Le gouvernement britannique a annoncé vendredi qu’il ferait appel d’une décision de la Haute Cour obligeant à expulser des demandeurs d’asile logés dans un hôtel d’Epping, au nord de Londres, devenu l’épicentre de manifestations anti-immigration.
Le ministre de la Sécurité, Dan Jarvis, a confirmé que l’exécutif travailliste du Premier ministre Keir Starmer contestera l’injonction temporaire prononcée mardi. Cette décision avait été obtenue par le conseil municipal d’Epping, qui demandait le départ des migrants du Bell Hotel.
Depuis plusieurs semaines, l’établissement est le théâtre de tensions et de rassemblements opposant manifestants anti-immigration et contre-manifestants. La situation s’est envenimée après l’inculpation d’un demandeur d’asile éthiopien résidant à l’hôtel pour agression sexuelle, des faits qu’il nie.

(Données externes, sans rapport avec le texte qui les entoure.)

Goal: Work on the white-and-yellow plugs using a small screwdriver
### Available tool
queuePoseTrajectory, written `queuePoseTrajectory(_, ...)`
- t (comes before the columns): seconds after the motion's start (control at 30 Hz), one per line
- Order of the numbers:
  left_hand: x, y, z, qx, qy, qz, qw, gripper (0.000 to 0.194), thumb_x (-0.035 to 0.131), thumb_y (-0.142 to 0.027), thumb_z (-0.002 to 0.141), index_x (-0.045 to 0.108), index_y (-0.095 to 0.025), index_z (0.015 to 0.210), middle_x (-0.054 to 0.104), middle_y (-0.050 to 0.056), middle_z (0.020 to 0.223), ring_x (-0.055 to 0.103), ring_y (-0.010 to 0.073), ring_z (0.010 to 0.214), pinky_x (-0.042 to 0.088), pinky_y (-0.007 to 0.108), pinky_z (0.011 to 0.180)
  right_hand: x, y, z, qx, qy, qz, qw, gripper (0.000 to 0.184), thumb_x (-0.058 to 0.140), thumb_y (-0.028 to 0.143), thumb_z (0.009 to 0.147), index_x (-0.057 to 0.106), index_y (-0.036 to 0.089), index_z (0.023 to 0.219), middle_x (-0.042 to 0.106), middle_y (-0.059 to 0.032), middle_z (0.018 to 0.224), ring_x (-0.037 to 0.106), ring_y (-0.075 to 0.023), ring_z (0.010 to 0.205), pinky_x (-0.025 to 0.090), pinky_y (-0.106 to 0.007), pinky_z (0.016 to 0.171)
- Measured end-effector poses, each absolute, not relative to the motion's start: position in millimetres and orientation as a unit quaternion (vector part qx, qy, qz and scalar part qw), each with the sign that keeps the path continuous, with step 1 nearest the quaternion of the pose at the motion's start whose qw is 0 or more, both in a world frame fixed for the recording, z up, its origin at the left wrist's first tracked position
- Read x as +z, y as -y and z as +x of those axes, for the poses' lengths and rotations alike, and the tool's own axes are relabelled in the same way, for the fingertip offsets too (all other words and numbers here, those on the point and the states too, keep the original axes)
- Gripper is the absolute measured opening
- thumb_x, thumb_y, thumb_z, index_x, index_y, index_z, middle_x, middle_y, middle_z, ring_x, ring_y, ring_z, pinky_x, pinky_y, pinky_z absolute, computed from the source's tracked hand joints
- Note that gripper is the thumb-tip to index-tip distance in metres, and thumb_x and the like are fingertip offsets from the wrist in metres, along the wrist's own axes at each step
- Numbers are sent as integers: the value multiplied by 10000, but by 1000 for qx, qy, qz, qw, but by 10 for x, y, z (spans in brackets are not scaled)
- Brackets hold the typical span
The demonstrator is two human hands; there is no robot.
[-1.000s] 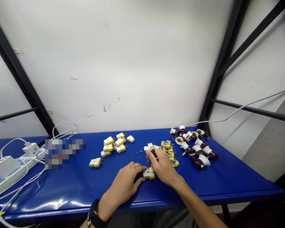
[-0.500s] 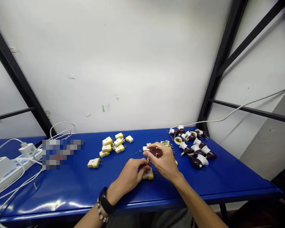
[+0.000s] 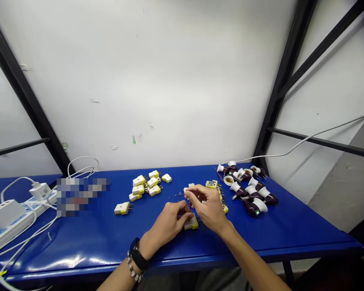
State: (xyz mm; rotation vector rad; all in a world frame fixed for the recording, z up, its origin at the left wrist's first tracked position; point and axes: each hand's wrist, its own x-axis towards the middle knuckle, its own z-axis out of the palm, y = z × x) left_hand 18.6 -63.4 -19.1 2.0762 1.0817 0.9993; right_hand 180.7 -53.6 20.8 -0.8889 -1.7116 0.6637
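A white and yellow two-pin plug (image 3: 192, 223) lies flat near the table's front edge, its pins facing right. Over its left end, my left hand (image 3: 170, 222) has thumb and forefinger pinched together; whatever is between them is too small to make out. My right hand (image 3: 208, 204) is curled just above and to the right of the plug, closed around a dark red screwdriver (image 3: 190, 205), most of which the fingers hide. Behind the right hand lie several opened yellow plug halves (image 3: 211, 184), partly covered. Tiny screws (image 3: 180, 193) are scattered beyond my fingertips.
Several closed plugs (image 3: 138, 189) are heaped left of centre, with a single plug (image 3: 121, 208) nearer. Lamp holders (image 3: 251, 188) in white and dark brown crowd the right side. White power strips (image 3: 21, 214) and cables fill the left. A white wall (image 3: 170, 81) rises behind.
The screwdriver, upright with its tip in the plug a second ago, has lifted off and tilted into my right hand. My left hand moved from the plug's side to a pinch above it.
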Motion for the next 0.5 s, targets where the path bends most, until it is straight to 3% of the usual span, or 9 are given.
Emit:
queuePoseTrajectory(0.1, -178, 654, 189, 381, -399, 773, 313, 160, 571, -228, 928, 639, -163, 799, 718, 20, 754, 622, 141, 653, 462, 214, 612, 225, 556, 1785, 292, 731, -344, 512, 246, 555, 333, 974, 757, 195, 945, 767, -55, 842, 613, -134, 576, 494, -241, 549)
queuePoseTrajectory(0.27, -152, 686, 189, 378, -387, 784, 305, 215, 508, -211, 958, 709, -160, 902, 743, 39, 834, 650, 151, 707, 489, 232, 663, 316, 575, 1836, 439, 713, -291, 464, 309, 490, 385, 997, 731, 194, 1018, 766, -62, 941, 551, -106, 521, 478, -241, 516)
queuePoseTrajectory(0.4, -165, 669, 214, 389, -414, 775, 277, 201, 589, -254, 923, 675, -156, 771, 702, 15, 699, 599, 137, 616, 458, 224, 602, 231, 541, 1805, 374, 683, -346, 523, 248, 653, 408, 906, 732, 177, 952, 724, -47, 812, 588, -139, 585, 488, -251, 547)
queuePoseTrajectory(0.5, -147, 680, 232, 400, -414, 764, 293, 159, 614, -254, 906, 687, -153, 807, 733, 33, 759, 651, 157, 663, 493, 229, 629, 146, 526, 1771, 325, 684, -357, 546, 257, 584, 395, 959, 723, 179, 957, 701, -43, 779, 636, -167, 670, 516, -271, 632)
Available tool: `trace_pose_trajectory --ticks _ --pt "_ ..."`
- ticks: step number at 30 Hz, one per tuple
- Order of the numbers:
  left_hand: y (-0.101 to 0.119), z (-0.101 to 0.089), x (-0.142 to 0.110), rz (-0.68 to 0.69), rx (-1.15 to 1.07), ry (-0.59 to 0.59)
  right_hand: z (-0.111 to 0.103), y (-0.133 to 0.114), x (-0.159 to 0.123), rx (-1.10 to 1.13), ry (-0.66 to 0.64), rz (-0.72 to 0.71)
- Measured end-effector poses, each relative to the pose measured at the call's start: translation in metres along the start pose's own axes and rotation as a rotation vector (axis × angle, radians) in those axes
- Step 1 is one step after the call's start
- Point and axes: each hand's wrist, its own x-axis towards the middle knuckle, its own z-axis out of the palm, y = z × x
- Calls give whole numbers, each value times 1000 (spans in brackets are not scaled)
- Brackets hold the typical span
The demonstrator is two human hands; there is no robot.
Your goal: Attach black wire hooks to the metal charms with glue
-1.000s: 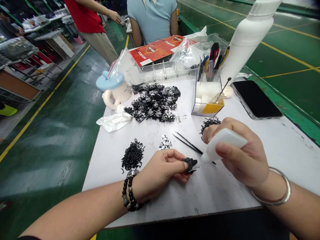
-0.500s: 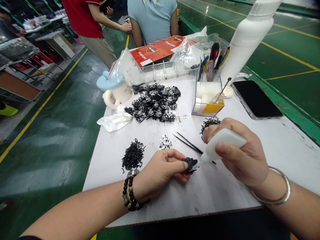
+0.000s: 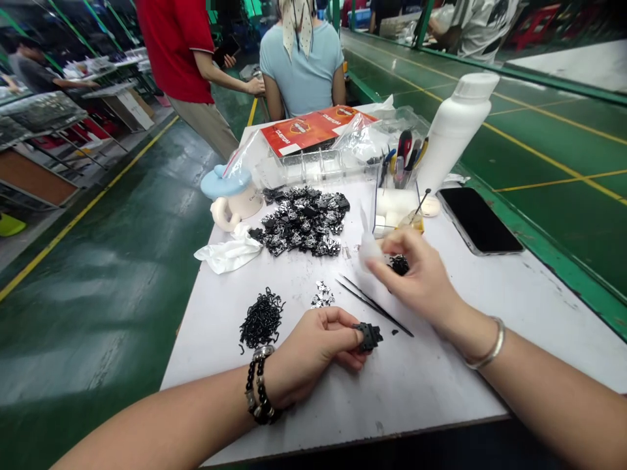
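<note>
head view: our left hand (image 3: 313,349) pinches the black part (image 3: 371,337) over the table (image 3: 416,391); our right hand (image 3: 424,281) pinches the bottle (image 3: 369,253), blurred and roughly upright, apart from that part. between our hands we see tweezers (image 3: 376,305) lying near silver bits (image 3: 322,295).

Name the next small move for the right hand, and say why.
Probably set the white bottle down upright: the right hand holds it nozzle up, away from the black part in the left hand, and the tweezers lie unheld on the table.
</note>
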Motion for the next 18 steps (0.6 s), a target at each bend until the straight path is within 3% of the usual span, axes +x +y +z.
trace_pose_trajectory --ticks 3,8,10,14,18 --pt "1 1 0 3 0 6 15 7 7 -185 -100 -5" --pt "0 0 -1 -4 1 10 21 17 11 -315 -88 -93" --pt "-1 0 -1 -1 -2 4 8 15 14 -353 -11 -169" --pt "-1 -1 1 -8 11 -5 -32 11 28 -434 299 -276" --pt "1 0 1 -17 37 -7 -53 20 43 -537 296 -324"
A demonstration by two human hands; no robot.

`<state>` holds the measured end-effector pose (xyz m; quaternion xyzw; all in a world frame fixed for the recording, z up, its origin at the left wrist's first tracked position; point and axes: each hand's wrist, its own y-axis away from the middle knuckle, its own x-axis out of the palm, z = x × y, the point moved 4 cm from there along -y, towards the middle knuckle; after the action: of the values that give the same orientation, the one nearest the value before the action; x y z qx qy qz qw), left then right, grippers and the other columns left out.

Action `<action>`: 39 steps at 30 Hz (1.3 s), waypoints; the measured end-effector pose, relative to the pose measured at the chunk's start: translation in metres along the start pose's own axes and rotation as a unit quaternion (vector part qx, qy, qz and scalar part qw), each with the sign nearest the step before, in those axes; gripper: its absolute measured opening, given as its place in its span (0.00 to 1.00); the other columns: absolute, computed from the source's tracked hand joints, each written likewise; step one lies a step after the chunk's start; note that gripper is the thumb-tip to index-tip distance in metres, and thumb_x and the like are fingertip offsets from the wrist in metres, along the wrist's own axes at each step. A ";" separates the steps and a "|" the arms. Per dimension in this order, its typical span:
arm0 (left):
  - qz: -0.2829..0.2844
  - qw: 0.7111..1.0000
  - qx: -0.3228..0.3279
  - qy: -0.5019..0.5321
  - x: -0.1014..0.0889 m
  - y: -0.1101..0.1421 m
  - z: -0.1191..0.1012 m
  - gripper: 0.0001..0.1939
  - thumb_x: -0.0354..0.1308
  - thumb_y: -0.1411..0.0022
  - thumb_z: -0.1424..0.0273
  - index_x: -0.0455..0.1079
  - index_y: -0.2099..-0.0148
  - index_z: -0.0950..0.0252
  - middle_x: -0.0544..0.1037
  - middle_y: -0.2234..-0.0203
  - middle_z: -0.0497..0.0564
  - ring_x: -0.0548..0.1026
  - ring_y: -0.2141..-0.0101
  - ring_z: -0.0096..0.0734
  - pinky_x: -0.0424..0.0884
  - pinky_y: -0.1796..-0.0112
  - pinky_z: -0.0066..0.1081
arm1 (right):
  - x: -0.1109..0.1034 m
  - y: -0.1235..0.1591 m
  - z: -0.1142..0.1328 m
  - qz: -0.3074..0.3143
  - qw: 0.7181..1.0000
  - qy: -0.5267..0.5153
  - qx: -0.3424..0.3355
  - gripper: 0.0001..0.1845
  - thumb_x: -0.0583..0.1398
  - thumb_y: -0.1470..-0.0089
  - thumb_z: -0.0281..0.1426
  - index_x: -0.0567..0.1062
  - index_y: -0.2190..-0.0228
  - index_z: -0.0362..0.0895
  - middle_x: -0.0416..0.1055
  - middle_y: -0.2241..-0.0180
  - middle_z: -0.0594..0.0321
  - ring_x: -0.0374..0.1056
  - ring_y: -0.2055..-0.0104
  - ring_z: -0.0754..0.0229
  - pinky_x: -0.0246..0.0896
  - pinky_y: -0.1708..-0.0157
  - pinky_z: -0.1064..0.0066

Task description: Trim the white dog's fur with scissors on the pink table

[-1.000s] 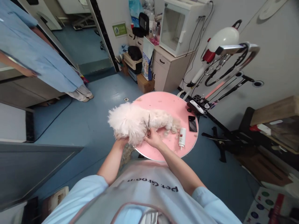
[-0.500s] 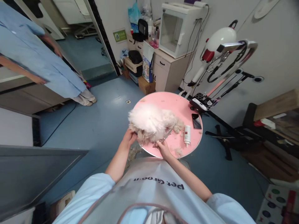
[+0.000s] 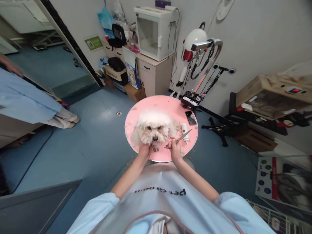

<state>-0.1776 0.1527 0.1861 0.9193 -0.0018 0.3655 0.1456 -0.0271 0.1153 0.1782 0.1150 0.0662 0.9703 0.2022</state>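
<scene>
A fluffy white dog (image 3: 156, 122) is on the round pink table (image 3: 136, 109), its face toward me. My left hand (image 3: 145, 151) is at the dog's chin, with its fingers curled against the fur and partly hidden beneath it. In my right hand (image 3: 175, 149) are metal scissors (image 3: 184, 135), their blades pointing up and right, away from the dog's face. Right behind the blades lies a white bottle (image 3: 184, 128) with a nozzle. A dark phone (image 3: 190, 118) rests near the table's right edge.
Behind the table stand a cabinet (image 3: 148, 76) with a glass-fronted white box (image 3: 152, 34) and a pet food bag (image 3: 131, 70). A white dryer (image 3: 195, 40) on a stand is at the back right. Another person in a blue gown (image 3: 26, 94) stands at the left.
The dog's face has come round toward me. My left hand has gone from the dog's left-hand side to its chin. The scissors have swung clear of the fur. My view has turned right.
</scene>
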 end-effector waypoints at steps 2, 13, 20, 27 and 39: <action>0.018 1.000 0.015 -0.008 0.000 0.001 0.000 0.28 0.72 0.60 0.69 0.69 0.53 0.58 0.76 0.57 0.50 0.74 0.58 0.33 0.71 0.62 0.29 | 0.019 0.009 0.010 0.009 0.999 -0.033 -0.020 0.23 0.56 0.50 0.50 0.65 0.62 0.46 0.56 0.83 0.72 0.56 0.81 0.65 0.58 0.78 0.71; 0.016 0.964 -0.249 0.088 -0.005 -0.014 0.051 0.10 0.60 0.46 0.64 0.68 0.69 0.66 0.74 0.74 0.51 0.71 0.74 0.31 0.68 0.74 0.30 | 0.000 0.017 -0.017 -0.033 0.996 -0.059 0.049 0.15 0.61 0.55 0.42 0.63 0.77 0.45 0.60 0.83 0.71 0.56 0.80 0.67 0.56 0.78 0.73; 0.054 0.991 -0.091 -0.078 0.006 0.011 0.015 0.17 0.70 0.63 0.73 0.73 0.67 0.67 0.77 0.75 0.51 0.74 0.71 0.30 0.70 0.68 0.28 | -0.010 0.025 -0.005 0.058 0.989 -0.014 0.137 0.27 0.66 0.66 0.34 0.64 0.61 0.45 0.71 0.75 0.67 0.69 0.71 0.60 0.64 0.70 0.68; -0.103 0.979 0.090 -0.153 0.019 0.011 -0.002 0.13 0.65 0.53 0.62 0.73 0.69 0.67 0.77 0.74 0.50 0.75 0.70 0.31 0.71 0.66 0.29 | -0.017 0.014 0.043 0.180 0.943 0.276 -0.041 0.13 0.63 0.59 0.33 0.70 0.68 0.42 0.68 0.73 0.65 0.64 0.71 0.62 0.56 0.71 0.72; -0.106 0.970 0.110 -0.190 -0.003 0.013 -0.019 0.09 0.63 0.53 0.65 0.72 0.71 0.66 0.75 0.77 0.48 0.74 0.72 0.29 0.69 0.68 0.27 | 0.001 -0.018 0.076 0.216 0.902 0.349 -0.137 0.05 0.57 0.58 0.23 0.68 0.75 0.44 0.62 0.79 0.69 0.55 0.76 0.66 0.44 0.75 0.74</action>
<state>-0.1941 0.1453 0.2005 0.9773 0.1078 0.1644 0.0786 -0.0023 0.1382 0.2488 -0.2482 -0.0273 0.9677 -0.0347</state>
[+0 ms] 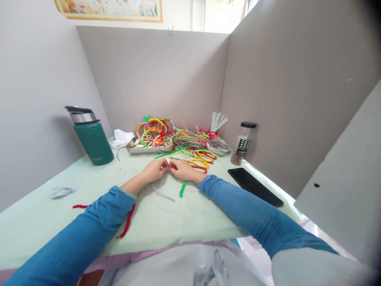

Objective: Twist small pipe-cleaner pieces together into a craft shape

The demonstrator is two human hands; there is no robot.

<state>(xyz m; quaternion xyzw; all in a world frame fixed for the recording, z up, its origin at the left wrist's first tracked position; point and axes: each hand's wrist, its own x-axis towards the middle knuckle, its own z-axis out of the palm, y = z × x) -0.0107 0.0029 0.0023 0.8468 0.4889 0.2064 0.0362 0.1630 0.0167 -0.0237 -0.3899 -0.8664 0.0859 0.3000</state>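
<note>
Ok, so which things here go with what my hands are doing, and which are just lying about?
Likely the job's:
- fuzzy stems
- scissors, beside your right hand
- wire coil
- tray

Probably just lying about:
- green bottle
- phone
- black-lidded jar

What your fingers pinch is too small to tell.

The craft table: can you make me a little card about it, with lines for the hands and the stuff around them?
Left hand: pinched, tips at or very near the other hand's; what it holds is too small to tell
Right hand: pinched too, facing the left one
Just below: green pipe cleaner piece, thin grey wire
Behind: metal tray, pipe cleaner pile, coil of grey wire
Left side: teal bottle
Right side: black smartphone, black-capped clear jar
</note>
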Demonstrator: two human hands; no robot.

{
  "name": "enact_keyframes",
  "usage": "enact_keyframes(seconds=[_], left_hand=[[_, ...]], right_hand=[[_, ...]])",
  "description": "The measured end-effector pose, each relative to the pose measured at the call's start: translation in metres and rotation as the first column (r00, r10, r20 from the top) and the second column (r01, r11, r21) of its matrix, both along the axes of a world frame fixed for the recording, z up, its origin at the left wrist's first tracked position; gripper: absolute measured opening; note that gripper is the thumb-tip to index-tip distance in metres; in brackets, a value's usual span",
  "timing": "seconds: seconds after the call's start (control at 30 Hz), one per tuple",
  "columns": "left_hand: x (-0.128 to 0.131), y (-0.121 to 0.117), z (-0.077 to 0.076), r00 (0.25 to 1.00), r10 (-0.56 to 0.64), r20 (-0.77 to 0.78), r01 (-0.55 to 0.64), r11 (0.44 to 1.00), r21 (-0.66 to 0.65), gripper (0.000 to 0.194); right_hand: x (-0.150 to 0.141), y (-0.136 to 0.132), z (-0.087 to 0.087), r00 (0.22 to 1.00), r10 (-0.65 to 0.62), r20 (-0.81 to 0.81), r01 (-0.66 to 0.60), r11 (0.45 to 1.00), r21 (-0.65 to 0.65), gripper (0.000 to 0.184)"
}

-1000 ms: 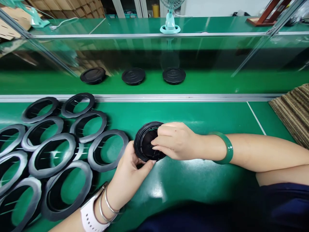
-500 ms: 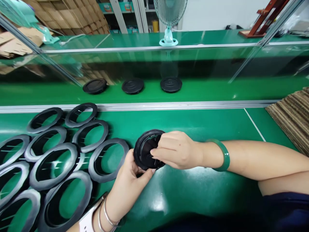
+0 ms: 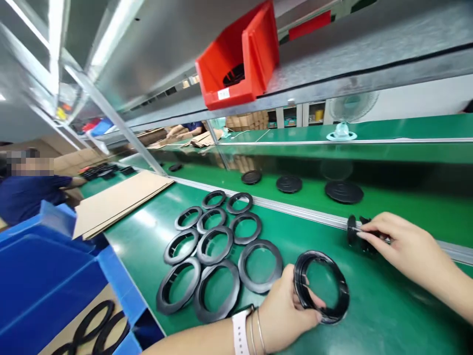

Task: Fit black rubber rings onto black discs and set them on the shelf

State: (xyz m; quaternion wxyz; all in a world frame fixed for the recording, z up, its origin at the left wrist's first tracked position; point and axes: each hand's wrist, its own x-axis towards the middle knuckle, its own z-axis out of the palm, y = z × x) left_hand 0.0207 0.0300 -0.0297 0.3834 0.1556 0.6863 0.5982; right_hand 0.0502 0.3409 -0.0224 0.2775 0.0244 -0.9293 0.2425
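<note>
The left hand (image 3: 286, 315) is closed around the near-left rim of a black ring (image 3: 322, 286) lying on the green table (image 3: 388, 315), thumb inside its opening. At about two o'clock from the ring, the right hand (image 3: 402, 249) pinches a black disc part (image 3: 356, 231) on edge beside the metal rail (image 3: 295, 211), fingers together on it. This looks like the step between separating two pieces and setting one aside; the next move probably calls for releasing the disc cleanly onto the belt beyond the rail, where three black discs (image 3: 343, 191) already lie. At nine o'clock from the held ring sits a cluster of loose rings (image 3: 216, 244). Half a second ago both hands met on one assembled cap at centre; now they are apart and the view has swung left.
</note>
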Motion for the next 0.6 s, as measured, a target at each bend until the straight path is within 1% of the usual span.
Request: enact_keyframes(seconds=[0.03, 0.1, 0.13, 0.17, 0.23, 0.37, 0.43, 0.53, 0.6], left_hand=[[0.001, -0.001, 0.001, 1.000, -0.005, 0.004, 0.005, 1.000, -0.010, 0.051], [0.002, -0.002, 0.003, 1.000, -0.015, 0.015, 0.015, 1.000, -0.013, 0.051], [0.003, -0.002, 0.005, 1.000, -0.017, 0.026, 0.017, 1.000, -0.010, 0.052], [0.003, -0.002, 0.006, 0.999, -0.015, 0.040, 0.015, 1.000, -0.011, 0.053], [0.003, -0.002, 0.009, 0.997, -0.016, 0.069, 0.018, 1.000, -0.023, 0.054], [0.001, -0.001, 0.011, 0.996, -0.023, 0.086, 0.025, 0.999, -0.025, 0.057], [0.000, -0.001, 0.012, 0.996, -0.031, 0.081, 0.032, 0.999, -0.015, 0.058], [0.001, -0.001, 0.012, 0.995, -0.040, 0.094, 0.042, 0.999, -0.016, 0.060], [0.002, -0.001, 0.009, 0.993, -0.034, 0.111, 0.036, 0.999, -0.013, 0.062]], right_hand=[[-0.006, 0.006, -0.015, 0.995, 0.036, 0.098, -0.033, 0.999, -0.033, 0.041], [-0.013, 0.009, -0.041, 0.966, 0.098, 0.238, -0.076, 0.992, -0.100, 0.043], [-0.015, 0.008, -0.049, 0.953, 0.118, 0.279, -0.086, 0.988, -0.125, 0.042], [-0.015, 0.006, -0.054, 0.946, 0.126, 0.298, -0.087, 0.986, -0.142, 0.041], [-0.015, 0.000, -0.054, 0.943, 0.132, 0.307, -0.085, 0.983, -0.160, 0.036], [-0.011, -0.008, -0.038, 0.928, 0.129, 0.349, -0.077, 0.984, -0.158, 0.021], [-0.010, -0.008, -0.033, 0.924, 0.116, 0.363, -0.066, 0.987, -0.148, 0.018], [-0.010, -0.003, -0.034, 0.931, 0.092, 0.353, -0.057, 0.992, -0.109, 0.023], [-0.011, 0.002, -0.038, 0.942, 0.100, 0.322, -0.088, 0.995, -0.053, 0.035]])
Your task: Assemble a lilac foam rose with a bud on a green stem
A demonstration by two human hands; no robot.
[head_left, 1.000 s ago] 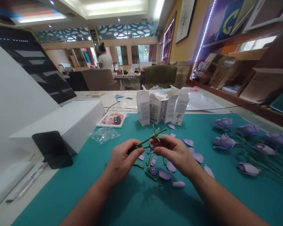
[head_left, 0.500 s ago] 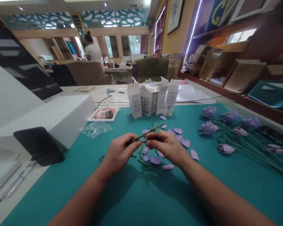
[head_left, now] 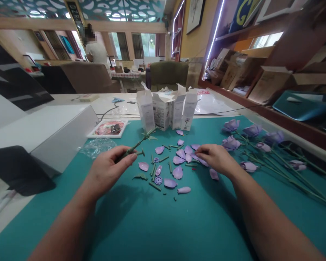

Le gouvernement Starmer a promis de mettre fin progressivement à la pratique jugée coûteuse consistant à héberger dans des hôtels les milliers de demandeurs d’asile arrivant par petits bateaux. Mais la justice a rappelé que l’État reste tenu de fournir un hébergement d’urgence aux personnes en attente de traitement de leur dossier.
L’action judiciaire du conseil d’Epping a déjà incité d’autres autorités locales à envisager des démarches similaires, accentuant la pression sur le gouvernement. Celui-ci doit désormais concilier sa volonté de réduire les coûts et les tensions politiques avec son obligation légale de garantir un toit aux demandeurs d’asile.
Ce bras de fer illustre l’ampleur des difficultés auxquelles est confrontée la nouvelle équipe travailliste sur le dossier migratoire, à la fois brûlant sur le plan humanitaire et hautement inflammable sur le plan politique.